▶ _Problem details_:
Exclude the pictures and transcribe the rest of the data below exactly.
-----
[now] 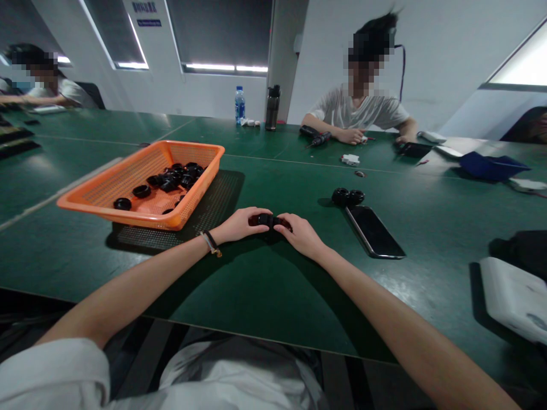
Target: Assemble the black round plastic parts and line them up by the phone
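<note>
My left hand (238,225) curls its thumb and fingers round a small black plastic part (264,219) just above the green table. From the other side, my right hand (302,232) grips a similar dark piece (277,222). The two pieces meet or nearly meet between my hands; whether they are joined I cannot tell, since my fingers cover much of them. To the left stands an orange plastic basket (171,223) with several black ring-shaped parts (168,179) inside. Two black round parts (348,197) lie side by side on the table to the right of my hands.
A phone (374,230) lies right of my hands, and a white device (515,296) sits at the far right edge. Across the table a person (359,108) works near a power drill (315,135). A water bottle (240,105) and a dark flask (272,108) stand at the back.
</note>
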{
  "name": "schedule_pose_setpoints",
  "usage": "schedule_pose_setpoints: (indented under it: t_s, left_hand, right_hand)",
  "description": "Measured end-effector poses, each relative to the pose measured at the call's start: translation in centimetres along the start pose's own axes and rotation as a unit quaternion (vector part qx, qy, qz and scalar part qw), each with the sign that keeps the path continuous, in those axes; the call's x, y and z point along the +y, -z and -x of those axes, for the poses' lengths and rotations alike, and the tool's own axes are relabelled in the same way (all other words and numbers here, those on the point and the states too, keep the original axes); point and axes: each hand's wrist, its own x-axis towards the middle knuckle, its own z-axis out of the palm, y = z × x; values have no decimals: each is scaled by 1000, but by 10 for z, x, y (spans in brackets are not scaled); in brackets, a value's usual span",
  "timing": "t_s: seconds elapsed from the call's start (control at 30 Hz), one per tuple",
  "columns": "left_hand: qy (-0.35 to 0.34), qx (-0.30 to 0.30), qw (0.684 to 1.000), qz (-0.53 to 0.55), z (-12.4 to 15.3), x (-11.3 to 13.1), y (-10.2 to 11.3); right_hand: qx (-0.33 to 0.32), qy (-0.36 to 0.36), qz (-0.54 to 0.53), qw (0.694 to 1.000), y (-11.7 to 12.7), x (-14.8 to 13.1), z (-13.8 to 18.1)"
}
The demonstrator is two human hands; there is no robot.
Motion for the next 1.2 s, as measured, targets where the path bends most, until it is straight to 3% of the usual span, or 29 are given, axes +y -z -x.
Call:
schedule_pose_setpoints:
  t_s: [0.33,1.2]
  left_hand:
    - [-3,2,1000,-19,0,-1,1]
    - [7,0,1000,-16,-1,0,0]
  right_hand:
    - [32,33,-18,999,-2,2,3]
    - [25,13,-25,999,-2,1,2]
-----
▶ _Expected answer_:
[now] 
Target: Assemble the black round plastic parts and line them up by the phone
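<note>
My left hand (238,225) curls its thumb and fingers round a small black plastic part (264,219) just above the green table. From the other side, my right hand (302,232) grips a similar dark piece (277,222). The two pieces meet or nearly meet between my hands; whether they are joined I cannot tell, since my fingers cover much of them. To the left stands an orange plastic basket (171,223) with several black ring-shaped parts (168,179) inside. Two black round parts (348,197) lie side by side on the table to the right of my hands.
A phone (374,230) lies right of my hands, and a white device (515,296) sits at the far right edge. Across the table a person (359,108) works near a power drill (315,135). A water bottle (240,105) and a dark flask (272,108) stand at the back.
</note>
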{
  "name": "schedule_pose_setpoints",
  "usage": "schedule_pose_setpoints: (indented under it: t_s, left_hand, right_hand)",
  "description": "Measured end-effector poses, each relative to the pose measured at the call's start: translation in centimetres along the start pose's own axes and rotation as a unit quaternion (vector part qx, qy, qz and scalar part qw), each with the sign that keeps the path continuous, in those axes; the call's x, y and z point along the +y, -z and -x of those axes, for the poses' lengths and rotations alike, and the tool's own axes are relabelled in the same way (all other words and numbers here, those on the point and the states too, keep the original axes); point and axes: each hand's wrist, its own x-axis towards the middle knuckle, its own z-axis out of the palm, y = z × x; values have no decimals: each is scaled by 1000, but by 10 for z, x, y (spans in brackets are not scaled); in brackets, a value's usual span",
  "timing": "t_s: seconds elapsed from the call's start (control at 30 Hz), one per tuple",
  "columns": "left_hand: qy (-0.35 to 0.34), qx (-0.30 to 0.30), qw (0.684 to 1.000), qz (-0.53 to 0.55), z (-12.4 to 15.3), x (-11.3 to 13.1), y (-10.2 to 11.3); right_hand: qx (-0.33 to 0.32), qy (-0.36 to 0.36), qz (-0.54 to 0.53), qw (0.694 to 1.000), y (-11.7 to 12.7), x (-14.8 to 13.1), z (-13.8 to 18.1)"
}
The demonstrator is two human hands; there is no robot.
Motion for the next 1.2 s, as measured, targets where the path bends most, until it is straight to 3% of the usual span, or 29 are given, axes +y -z -x.
Call:
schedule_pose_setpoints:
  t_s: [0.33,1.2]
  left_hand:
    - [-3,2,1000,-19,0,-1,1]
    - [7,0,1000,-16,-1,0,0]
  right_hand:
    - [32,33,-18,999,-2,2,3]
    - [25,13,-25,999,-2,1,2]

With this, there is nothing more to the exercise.